DELETION OF THE CHOLESTEROL-NEGATIVE FEEDBACK SYSTEM IN LIVER TUMORS.

This study represents an attempt to determine whether the cholesterol feedback system, which is characteristic of normal liver, is retained when hepatic tissue becomes malignant. In the mouse hepatoma BW 7756, the Morris rat hepatoma 5123-t.c., and in one relatively well differentiated human hepatoma cholesterol synthesis was found to proceed at significant rates, indicating that the enzymatic mechanism for cholesterogenesis is present in these tumors. Nonetheless, each of these three hepatomas completely lacked the cholesterol-negative feedback control mechanism.
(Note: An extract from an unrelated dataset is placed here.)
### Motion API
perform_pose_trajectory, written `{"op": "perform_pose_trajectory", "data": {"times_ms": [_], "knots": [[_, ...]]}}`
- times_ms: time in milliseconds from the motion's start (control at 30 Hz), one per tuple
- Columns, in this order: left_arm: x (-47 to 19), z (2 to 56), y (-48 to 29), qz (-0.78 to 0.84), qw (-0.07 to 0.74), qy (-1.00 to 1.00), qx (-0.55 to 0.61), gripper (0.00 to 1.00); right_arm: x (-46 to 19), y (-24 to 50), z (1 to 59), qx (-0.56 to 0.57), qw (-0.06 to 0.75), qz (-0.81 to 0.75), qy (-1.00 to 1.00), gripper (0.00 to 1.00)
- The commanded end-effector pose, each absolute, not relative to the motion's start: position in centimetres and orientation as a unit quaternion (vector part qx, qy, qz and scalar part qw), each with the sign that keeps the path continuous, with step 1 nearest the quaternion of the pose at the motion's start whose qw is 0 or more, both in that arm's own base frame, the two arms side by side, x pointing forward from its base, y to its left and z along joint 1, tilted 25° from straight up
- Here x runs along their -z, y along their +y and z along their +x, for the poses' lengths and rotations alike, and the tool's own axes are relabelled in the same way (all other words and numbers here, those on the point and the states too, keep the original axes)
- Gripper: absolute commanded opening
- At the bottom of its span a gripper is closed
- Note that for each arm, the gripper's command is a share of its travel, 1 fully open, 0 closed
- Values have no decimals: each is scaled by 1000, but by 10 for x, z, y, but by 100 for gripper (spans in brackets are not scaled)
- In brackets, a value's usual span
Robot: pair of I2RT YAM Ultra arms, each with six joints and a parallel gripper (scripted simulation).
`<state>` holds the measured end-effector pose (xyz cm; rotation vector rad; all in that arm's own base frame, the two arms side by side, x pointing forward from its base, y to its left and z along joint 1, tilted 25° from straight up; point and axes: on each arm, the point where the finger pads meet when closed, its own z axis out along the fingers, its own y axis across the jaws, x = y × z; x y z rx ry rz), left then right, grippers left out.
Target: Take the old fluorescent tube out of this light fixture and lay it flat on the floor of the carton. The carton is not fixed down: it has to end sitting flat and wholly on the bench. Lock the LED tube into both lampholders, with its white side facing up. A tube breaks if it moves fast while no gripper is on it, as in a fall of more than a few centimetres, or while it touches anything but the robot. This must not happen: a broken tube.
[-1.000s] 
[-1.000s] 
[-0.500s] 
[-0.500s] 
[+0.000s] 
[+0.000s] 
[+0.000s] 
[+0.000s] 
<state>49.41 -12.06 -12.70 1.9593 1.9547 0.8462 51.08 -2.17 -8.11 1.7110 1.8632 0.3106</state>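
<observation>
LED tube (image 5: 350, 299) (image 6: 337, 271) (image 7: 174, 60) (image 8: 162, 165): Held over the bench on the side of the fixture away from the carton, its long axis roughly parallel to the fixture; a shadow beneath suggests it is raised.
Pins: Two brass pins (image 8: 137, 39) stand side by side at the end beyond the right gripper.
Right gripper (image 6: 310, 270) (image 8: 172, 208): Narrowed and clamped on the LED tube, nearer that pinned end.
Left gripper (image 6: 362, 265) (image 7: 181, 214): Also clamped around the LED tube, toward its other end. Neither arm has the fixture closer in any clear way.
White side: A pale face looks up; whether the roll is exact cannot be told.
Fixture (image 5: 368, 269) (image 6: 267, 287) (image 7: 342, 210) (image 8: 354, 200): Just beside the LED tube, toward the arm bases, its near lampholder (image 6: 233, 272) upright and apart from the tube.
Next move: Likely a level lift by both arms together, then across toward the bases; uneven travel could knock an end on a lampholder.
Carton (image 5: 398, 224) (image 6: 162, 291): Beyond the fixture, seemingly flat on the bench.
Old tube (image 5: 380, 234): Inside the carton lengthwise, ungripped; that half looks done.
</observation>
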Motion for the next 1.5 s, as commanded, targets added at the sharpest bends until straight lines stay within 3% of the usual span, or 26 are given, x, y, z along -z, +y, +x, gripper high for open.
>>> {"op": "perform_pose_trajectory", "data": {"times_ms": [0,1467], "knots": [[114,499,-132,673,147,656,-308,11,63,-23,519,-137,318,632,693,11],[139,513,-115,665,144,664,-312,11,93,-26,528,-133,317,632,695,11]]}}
The presence of a subcutaneous hepatoma was found to have no influence on the normal feedback system in the liver of the tumor-bearing animal. Finally, it was shown that regenerating livers of both the mouse and the rat are capable of normal feedback response, a finding which suggests that the absence of this feedback system may be secondary to the tissue malignancy per se rather than to rapid cellular proliferation. The observation that cholesterol feedback control is lost in hepatomas derived from three different species offers the first direct experimental support for the suggestion that there may be a relationship between the deletion of feedback control and carcinogenesis.